Beyond the Mainstream Approaches: Constructivist and Cultural Turns in Indonesian International Relations Scholarship (2015-2025)
DOI:
https://doi.org/10.24815/riwayat.v9i1.351Keywords:
Constructivist Turn; Cultural Turn; Indonesian International Relations.Abstract
This study examines the extent to which the constructivist turn and the cultural turn are reflected in Indonesian International Relations (IR) journal articles published between 2015 and 2025, and how these turns manifest in scholars’ research topics and analytical approaches.
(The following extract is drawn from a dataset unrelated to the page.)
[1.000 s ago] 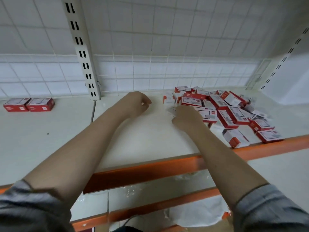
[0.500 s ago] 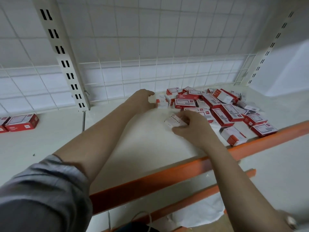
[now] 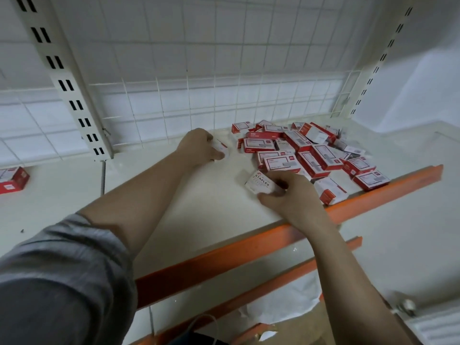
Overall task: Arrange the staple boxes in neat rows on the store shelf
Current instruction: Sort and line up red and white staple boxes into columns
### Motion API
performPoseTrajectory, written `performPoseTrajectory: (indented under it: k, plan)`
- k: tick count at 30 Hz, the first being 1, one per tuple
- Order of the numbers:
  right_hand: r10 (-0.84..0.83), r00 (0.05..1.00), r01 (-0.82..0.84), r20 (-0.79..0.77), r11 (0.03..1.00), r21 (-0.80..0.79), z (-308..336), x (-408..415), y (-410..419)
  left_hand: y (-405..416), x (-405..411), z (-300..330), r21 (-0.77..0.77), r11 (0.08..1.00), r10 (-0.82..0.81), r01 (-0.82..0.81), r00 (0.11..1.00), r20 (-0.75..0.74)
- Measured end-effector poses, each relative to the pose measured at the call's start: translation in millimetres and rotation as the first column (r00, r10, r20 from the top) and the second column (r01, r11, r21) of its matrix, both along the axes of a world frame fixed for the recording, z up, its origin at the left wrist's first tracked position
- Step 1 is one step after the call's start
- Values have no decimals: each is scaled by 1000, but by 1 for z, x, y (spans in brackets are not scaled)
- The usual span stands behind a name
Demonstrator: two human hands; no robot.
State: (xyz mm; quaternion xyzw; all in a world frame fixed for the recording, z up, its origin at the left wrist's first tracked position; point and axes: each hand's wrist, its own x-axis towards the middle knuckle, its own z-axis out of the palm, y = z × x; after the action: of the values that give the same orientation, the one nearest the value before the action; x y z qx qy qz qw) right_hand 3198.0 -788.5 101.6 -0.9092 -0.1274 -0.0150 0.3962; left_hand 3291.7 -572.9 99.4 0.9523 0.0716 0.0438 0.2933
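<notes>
A loose heap of red-and-white staple boxes [image 3: 306,148] lies on the right part of the white shelf [image 3: 199,207]. My right hand [image 3: 291,197] pinches one white box marked STAPLES [image 3: 260,184], just left of the heap near the front edge. Farther back, my left hand [image 3: 199,148] curls round another small staple box [image 3: 221,148] that rests on the shelf; most of that box is hidden under the fingers.
The shelf's orange front rail [image 3: 273,240] runs diagonally below my arms. A slotted white upright [image 3: 72,95] and a wire grid back panel [image 3: 199,103] stand behind. On the neighbouring shelf at far left sit red staple boxes [image 3: 12,180]. A lower orange-edged shelf shows beneath.
My right hand drew a white box out of the heap toward the left and front. My left hand reached forward and closed on a box by the heap. The view shifted left.
</notes>
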Motion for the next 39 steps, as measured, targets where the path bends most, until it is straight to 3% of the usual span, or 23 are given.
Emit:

Using a qualitative content analysis of accredited Indonesian IR articles (published in SINTA 1-2 journals), the study finds a post-2015 rise in constructivist-cultural approaches, with the strongest concentration around 2019–2022. The turns manifest across four prominent clusters: (1) cultural diplomacy and soft power; (2) transnational issues and human rights, including advocacy networks and norm diffusion; (3) foreign policy and conflict framed through identity and ideational narratives; and (4) critical security studies, particularly securitization through discourse. While only some articles explicitly label “constructivism”, the majority apply constructivist reasoning implicitly by centering norms, identity, discourse, values, and representation as key explanatory variables. Overall, the findings indicate a substantively plural, contextual, and reflective trajectory in Indonesian IR research between 2015 and 2025.